Recorded information:
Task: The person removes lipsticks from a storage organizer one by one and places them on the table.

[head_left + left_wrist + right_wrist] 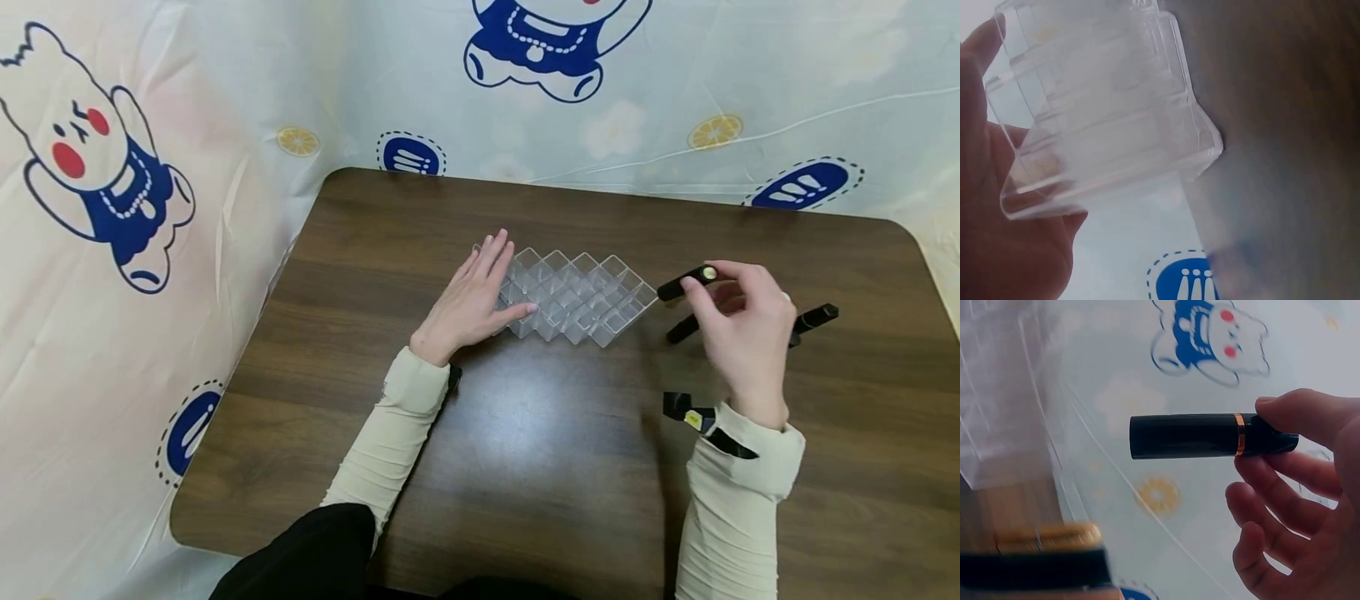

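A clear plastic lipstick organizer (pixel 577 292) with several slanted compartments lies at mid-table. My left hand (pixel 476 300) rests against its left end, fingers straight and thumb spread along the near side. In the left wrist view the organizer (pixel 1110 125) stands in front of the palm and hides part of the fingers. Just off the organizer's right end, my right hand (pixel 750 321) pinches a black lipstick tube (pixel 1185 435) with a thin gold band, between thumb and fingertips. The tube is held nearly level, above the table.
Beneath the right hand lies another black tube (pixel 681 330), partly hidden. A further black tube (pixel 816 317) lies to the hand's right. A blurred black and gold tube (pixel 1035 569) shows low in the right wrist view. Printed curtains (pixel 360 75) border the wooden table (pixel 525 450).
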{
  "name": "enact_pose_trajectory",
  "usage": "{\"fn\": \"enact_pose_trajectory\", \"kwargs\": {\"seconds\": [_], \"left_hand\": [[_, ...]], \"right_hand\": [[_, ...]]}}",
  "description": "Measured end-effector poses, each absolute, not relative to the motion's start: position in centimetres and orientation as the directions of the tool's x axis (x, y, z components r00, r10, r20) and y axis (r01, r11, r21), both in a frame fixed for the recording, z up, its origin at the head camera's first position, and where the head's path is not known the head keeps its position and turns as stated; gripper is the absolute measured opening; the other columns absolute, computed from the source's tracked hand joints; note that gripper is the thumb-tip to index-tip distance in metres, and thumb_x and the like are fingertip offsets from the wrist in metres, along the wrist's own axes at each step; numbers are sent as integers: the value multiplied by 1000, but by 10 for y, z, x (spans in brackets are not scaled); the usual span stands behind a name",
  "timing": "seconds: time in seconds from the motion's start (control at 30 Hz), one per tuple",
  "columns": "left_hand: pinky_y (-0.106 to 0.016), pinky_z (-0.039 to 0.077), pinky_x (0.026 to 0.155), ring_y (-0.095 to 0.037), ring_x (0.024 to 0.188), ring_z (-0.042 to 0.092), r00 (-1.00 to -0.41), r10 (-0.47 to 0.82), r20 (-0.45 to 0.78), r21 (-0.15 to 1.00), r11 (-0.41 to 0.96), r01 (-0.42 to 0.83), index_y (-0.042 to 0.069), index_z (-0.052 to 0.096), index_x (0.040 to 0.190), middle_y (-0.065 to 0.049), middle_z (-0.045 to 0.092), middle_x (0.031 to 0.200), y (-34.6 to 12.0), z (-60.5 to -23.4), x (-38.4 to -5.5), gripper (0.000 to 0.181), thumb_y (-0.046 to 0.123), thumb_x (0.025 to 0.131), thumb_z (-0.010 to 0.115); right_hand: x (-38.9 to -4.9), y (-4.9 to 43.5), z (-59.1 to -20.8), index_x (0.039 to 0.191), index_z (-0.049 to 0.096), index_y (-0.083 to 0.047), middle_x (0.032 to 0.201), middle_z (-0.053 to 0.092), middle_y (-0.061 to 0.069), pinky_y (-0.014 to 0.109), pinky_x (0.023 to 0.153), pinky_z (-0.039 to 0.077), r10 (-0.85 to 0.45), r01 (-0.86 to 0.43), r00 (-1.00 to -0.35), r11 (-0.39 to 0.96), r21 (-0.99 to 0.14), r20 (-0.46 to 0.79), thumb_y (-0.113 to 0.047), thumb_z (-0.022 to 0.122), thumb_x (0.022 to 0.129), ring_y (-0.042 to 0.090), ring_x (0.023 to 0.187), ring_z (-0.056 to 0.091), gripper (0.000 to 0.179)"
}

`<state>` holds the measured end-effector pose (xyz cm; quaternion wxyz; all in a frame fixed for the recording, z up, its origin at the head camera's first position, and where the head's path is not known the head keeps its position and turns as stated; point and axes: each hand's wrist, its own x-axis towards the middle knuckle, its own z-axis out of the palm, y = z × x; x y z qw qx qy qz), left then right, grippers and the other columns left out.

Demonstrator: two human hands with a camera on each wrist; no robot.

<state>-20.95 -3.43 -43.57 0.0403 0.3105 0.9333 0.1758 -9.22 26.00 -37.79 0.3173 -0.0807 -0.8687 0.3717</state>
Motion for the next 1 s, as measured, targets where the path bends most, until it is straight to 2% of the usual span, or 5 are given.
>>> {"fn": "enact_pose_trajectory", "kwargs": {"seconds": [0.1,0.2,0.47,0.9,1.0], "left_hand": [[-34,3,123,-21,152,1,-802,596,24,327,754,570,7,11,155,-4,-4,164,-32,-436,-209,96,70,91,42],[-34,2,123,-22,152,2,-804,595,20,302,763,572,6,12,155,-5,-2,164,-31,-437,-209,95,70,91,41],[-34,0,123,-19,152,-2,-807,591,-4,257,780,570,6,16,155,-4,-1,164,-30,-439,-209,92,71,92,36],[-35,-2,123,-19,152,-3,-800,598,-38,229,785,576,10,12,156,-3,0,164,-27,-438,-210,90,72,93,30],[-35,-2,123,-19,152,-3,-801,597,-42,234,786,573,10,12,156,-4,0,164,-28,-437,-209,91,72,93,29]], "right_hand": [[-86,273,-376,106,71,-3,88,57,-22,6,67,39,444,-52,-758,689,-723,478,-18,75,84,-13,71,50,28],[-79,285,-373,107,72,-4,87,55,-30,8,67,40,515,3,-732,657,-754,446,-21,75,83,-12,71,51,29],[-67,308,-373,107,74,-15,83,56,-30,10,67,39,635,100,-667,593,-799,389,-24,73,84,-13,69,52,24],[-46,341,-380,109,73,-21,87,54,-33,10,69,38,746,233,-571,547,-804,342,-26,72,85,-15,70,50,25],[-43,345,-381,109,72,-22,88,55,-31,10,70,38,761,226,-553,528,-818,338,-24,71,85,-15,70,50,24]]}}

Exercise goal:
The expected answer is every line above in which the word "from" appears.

Answer section:
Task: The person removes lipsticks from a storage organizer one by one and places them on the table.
  "description": "Measured end-effector poses, each absolute, not relative to the motion's start: position in centimetres and orientation as the directions of the tool's x axis (x, y, z components r00, r10, r20) and y axis (r01, r11, r21), both in a frame fixed for the recording, z up, its origin at the head camera's first position, and where the head's path is not known the head keeps its position and turns as stated; gripper is the absolute measured opening; the other columns absolute, computed from the source's tracked hand joints; note that gripper is the thumb-tip to index-tip distance in metres, and thumb_x and the like are fingertip offsets from the wrist in metres, along the wrist's own axes at each step; numbers are sent as integers: the value multiplied by 1000, but by 10 for y, z, x (spans in brackets are not scaled); the usual span stands behind a name",
  "timing": "seconds: time in seconds from the motion's start (control at 30 Hz), one per tuple",

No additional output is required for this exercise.